Valjer Story
Matthew Ryan Fischer
The city was on fire. There were soldiers in the streets and war
everywhere. The walls had been knocked down and the city coffers had been
raided. The war had been long and hard and a river of blood flowed on both
sides of the valley. Fields were burnt. Forests had been leveled. An entire
generation had been slaughtered. Valjer, the great kingdom, the great city, was
burning, with no one left to fight for it. It had been immortal; a city of the
ages, and soon it would be gone.
Valjer had been an immortal. He was one of the gods, but he had
chosen to live among man. He had come from the sky with the promise of a better
world. This was his city. He had built it with his bare hands. The hillsides
formed where he had buried the giants that once roamed the land. The rivers flowed
where he had once reached down and pulled the earth apart. The countryside was
full of the animals from his private zoos. He had changed the weather by
donating his breath to the skies. He had brought provisions to the land,
cultivated the fields, and taught the people to tend to it themselves.
Valjer had made this land. It was immortal as was he. But now it
would all be gone. No one fleeing the city had time for theological questions.
If they had, they might begin to wonder if they had been forsaken by their god,
or if he too was dead, or if he possibly had never existed at all.
Jason had been separated from his family. He had lived in a tiny
cottage with his mother and sisters his grandmother and father and two of his
three aunts. His father and uncles had all left to fight in the wars. Jason was
too young and his grandfather was too old. A year earlier Jason had wanted to
fight, he had wished he was just a little bit older. Now that the war had come
to the city and he was faced with the reality of what war actually was, he was
thankful for his youth. Still, his youth wasn’t going to protect him now.
They had all stayed too long, thinking their walls would protect
them. Now there was chaos in the streets as waves of people tried to flee, only
to come crashing into the invading soldiers. Valjer was being ransacked and the
people were caught in the middle of things.
Jason has been pulled apart from this family as the mob flowed in
different directions. There was no going back. There was no way to fight his
way back into the city. There was only escape. The guardians of the city were
falling all around. The city itself was going to burn. Jason didn’t want to
burn with it.
And so he ran. He ran when he could and hid when the raiders and
sounds of fighting came too close. It wasn’t until nightfall that he attempted
to reach the outer walls. And by then the fires were raging and coming close.

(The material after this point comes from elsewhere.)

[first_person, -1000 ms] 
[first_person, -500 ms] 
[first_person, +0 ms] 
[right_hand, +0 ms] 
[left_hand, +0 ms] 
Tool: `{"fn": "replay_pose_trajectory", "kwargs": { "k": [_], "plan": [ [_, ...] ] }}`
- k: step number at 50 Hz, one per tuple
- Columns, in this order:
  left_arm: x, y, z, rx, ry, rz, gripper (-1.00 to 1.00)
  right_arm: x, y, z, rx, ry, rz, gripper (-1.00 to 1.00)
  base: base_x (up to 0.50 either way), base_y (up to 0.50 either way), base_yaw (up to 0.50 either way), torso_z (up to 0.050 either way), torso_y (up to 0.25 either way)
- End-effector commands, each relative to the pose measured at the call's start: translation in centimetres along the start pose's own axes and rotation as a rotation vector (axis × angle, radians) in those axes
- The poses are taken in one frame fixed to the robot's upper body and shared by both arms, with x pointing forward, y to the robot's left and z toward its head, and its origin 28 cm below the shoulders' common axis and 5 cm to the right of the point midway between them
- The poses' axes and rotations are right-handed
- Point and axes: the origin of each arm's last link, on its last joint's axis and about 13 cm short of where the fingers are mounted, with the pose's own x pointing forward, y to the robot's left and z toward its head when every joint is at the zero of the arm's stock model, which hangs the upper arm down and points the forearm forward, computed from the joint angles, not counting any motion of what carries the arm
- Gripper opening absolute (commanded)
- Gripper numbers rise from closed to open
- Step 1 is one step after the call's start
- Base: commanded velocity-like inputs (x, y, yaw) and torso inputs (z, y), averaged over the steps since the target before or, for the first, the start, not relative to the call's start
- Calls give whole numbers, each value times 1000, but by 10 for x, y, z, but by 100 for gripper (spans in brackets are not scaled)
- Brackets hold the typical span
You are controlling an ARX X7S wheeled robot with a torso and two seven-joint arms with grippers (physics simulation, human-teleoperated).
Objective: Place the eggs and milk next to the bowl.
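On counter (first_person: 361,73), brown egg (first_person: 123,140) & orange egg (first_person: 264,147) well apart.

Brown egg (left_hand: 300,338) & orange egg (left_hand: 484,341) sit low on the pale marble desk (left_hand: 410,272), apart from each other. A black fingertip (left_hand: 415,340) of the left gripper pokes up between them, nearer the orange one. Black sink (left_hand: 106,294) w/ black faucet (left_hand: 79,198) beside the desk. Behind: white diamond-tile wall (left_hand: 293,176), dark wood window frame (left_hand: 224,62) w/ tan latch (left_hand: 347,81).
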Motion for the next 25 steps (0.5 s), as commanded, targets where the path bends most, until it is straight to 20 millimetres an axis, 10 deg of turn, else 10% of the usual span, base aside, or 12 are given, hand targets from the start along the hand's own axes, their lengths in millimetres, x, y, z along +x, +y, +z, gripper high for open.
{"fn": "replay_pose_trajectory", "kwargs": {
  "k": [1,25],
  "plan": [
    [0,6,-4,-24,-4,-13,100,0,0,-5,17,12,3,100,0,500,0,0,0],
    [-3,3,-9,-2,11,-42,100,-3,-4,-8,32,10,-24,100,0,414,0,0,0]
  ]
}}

He didn’t flee because he thought he could make it, but because he thought it
was his only chance to avoid burning.
The girl didn’t look like anyone he had ever seen in Valjer. Her
skin was different – it was smoother, cleaner. She was young, but had the look
of an adult. Jason had been so relieved to get out of the city; he had let his
guard down and didn’t even realize anyone else was there at first. He had run
and run and run and reached the hills. And then he had collapsed and slept. And
when he woke up, she was sitting on a rock, watching him.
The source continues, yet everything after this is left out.